• What the task asks
Return the lines below that carry the word "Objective".

• Dataset extract

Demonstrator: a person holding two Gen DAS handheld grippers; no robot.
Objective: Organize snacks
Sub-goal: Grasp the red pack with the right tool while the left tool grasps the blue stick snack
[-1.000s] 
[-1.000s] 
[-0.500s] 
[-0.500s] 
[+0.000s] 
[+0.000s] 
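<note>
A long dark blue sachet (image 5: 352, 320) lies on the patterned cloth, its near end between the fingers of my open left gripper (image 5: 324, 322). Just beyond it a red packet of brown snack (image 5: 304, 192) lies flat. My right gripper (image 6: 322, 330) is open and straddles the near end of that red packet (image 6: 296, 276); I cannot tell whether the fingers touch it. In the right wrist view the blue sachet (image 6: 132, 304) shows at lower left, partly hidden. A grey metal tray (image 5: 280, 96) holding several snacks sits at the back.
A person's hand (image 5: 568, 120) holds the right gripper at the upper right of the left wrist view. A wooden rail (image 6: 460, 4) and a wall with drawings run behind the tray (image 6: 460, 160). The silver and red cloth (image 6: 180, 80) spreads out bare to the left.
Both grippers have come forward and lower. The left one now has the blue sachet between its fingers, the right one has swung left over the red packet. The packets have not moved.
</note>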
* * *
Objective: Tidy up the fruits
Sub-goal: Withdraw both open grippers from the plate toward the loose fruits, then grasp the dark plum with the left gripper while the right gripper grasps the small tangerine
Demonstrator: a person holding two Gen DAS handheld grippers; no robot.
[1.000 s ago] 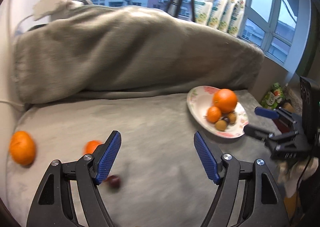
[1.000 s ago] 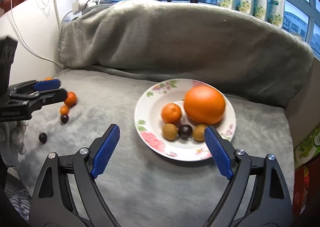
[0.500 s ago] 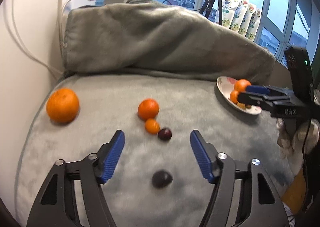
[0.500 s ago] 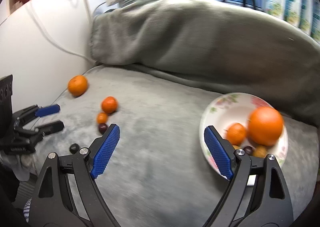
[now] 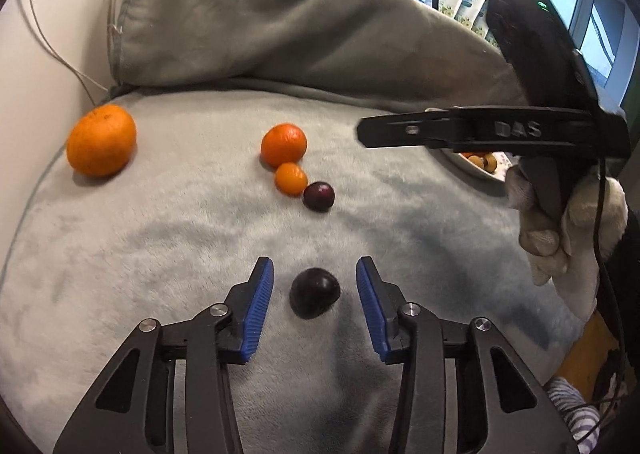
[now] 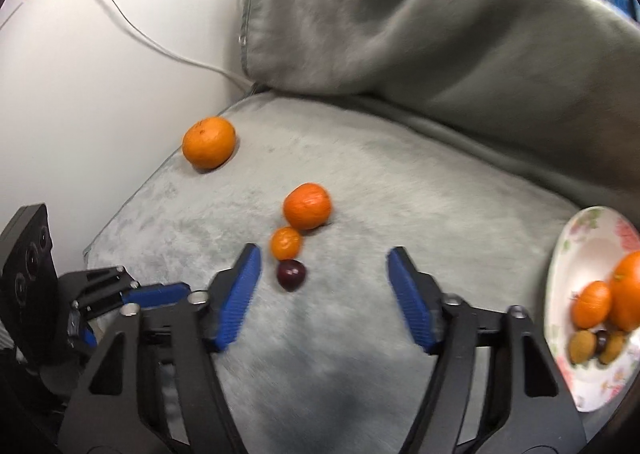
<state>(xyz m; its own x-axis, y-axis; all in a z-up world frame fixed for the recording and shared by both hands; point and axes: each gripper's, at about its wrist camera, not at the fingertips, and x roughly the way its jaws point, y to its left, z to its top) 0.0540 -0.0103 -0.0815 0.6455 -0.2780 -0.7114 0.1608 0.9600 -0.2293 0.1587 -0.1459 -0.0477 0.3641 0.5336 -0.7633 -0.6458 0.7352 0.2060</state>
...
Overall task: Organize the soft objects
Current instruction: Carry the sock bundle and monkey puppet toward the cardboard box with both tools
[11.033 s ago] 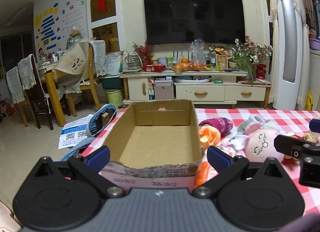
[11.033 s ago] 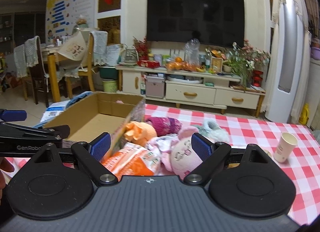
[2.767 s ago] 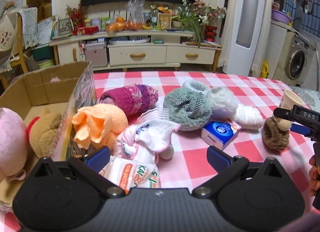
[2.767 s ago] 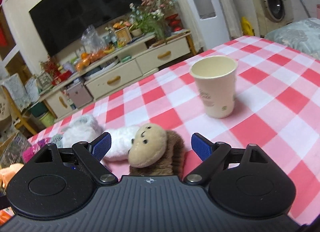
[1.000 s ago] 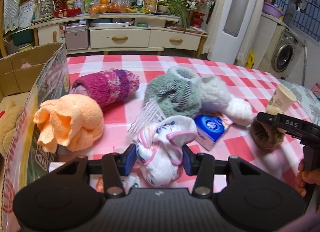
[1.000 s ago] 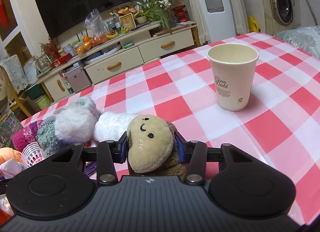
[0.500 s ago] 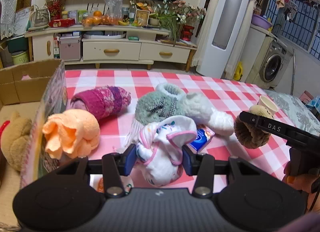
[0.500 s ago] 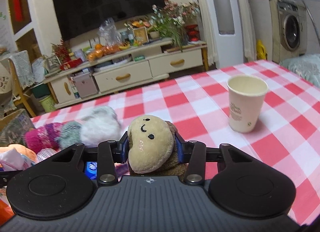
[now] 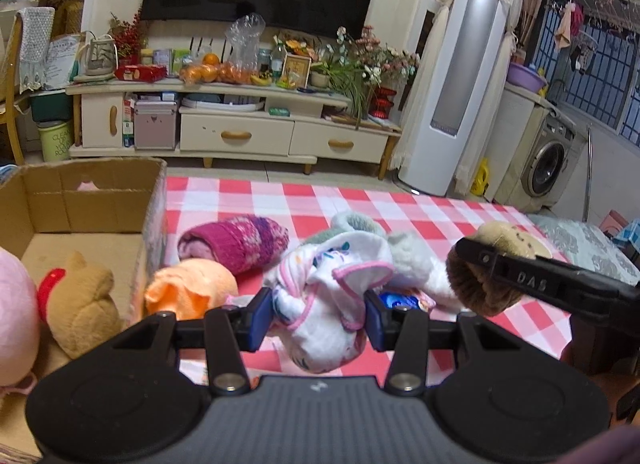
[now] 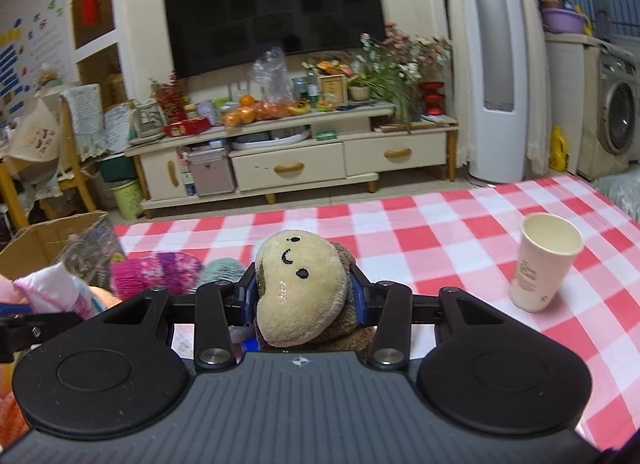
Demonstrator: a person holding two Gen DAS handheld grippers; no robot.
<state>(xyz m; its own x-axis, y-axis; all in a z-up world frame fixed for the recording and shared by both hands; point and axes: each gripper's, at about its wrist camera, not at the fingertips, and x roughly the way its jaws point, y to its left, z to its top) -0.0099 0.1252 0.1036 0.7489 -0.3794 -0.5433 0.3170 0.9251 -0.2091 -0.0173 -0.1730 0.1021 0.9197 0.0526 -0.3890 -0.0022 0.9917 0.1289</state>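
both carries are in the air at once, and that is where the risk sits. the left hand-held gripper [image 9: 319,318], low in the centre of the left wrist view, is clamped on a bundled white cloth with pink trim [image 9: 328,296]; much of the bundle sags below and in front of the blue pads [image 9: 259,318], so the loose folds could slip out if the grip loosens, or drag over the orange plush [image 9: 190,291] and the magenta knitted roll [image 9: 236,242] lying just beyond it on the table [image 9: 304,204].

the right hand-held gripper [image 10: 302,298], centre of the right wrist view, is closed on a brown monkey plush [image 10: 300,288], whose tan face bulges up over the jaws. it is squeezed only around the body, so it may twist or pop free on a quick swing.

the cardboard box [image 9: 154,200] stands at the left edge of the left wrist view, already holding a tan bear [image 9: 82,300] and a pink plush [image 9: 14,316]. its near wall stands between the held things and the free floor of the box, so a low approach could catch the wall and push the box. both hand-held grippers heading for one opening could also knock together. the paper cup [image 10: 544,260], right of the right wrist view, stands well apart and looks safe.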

• Solution to this exercise
Objective: Organize snacks
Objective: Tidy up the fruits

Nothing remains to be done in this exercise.